The required result is each line of the entries below containing the string "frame".

Source records:
============

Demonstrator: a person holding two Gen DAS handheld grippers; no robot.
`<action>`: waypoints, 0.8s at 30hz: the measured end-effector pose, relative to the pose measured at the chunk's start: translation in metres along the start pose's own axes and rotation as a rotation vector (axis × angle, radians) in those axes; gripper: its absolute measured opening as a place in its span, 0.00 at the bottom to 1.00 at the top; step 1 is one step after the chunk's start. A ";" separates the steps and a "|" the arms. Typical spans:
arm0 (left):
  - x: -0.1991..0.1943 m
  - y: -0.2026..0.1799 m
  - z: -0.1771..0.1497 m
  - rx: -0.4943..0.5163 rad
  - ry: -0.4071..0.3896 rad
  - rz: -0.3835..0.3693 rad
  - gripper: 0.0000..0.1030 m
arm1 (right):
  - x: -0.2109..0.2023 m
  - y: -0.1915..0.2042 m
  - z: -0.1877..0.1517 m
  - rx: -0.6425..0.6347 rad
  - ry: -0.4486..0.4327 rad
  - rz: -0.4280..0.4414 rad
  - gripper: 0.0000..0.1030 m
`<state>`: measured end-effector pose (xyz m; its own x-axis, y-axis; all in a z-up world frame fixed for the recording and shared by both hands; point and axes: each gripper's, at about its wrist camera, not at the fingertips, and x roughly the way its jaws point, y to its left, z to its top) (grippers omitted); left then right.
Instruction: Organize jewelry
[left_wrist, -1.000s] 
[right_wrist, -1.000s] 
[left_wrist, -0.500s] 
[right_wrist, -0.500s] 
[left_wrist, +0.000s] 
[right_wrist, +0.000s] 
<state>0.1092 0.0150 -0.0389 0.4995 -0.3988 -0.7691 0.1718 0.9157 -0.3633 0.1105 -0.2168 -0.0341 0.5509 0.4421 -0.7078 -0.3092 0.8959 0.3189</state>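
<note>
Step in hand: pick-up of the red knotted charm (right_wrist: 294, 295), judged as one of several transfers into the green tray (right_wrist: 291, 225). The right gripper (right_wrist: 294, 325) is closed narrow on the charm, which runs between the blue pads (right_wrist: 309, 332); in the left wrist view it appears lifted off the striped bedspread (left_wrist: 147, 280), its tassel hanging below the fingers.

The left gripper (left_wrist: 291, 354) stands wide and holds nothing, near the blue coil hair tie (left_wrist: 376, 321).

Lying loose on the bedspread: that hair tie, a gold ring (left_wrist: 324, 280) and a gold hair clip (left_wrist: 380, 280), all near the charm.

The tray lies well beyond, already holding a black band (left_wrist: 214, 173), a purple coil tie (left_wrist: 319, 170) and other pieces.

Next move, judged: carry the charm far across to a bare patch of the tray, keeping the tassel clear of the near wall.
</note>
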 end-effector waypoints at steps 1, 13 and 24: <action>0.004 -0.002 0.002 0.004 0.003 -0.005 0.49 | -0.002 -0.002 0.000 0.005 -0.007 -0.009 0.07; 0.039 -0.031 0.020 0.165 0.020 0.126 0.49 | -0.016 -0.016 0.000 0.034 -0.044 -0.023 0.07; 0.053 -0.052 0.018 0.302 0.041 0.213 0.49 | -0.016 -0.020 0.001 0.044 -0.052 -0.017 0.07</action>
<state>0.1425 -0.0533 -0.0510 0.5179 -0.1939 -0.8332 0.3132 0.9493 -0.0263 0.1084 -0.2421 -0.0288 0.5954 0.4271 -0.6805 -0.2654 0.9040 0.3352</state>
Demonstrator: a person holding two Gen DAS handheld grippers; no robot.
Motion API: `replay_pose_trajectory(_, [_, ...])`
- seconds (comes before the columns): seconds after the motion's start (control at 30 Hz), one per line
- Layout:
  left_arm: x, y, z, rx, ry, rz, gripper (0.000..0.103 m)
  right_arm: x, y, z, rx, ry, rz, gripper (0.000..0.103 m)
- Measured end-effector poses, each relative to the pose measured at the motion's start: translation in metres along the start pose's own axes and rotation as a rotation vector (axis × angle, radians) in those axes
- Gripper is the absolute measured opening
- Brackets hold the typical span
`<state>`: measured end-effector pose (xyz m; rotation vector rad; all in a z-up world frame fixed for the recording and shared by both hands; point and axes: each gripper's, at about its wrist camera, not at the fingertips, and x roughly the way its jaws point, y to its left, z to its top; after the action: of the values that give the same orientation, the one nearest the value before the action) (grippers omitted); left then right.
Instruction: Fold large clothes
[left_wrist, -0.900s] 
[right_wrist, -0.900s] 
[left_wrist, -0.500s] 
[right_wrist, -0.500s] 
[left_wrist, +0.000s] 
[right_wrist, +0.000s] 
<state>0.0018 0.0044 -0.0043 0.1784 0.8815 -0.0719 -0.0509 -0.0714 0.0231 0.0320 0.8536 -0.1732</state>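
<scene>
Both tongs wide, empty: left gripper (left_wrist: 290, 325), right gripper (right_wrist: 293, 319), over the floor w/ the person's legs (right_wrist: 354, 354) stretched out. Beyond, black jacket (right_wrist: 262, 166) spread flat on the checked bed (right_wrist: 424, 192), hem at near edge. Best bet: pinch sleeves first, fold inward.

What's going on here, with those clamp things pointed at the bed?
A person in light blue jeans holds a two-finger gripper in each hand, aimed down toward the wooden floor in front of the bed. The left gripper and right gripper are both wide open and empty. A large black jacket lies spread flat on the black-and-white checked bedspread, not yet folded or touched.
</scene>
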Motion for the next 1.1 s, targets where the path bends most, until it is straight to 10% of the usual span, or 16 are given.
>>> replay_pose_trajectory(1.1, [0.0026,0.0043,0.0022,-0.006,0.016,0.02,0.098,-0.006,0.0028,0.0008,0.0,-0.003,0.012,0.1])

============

> _Output of the task_:
`<state>`: measured end-effector pose (xyz m; its own x-axis, y-axis; all in a z-up world frame fixed for the recording and shared by both hands; point and axes: each gripper's, at about its wrist camera, not at the fingertips, and x roughly the way its jaws point, y to its left, z to its top) (grippers omitted); left then right.
`<state>`: measured end-effector pose (xyz m; rotation vector rad; all in a z-up world frame fixed for the recording and shared by both hands; point and axes: each gripper's, at about its wrist camera, not at the fingertips, and x roughly the way its jaws point, y to its left, z to its top; after the action: of the values that give the same orientation, the one nearest the value before the action) (grippers omitted); left then right.

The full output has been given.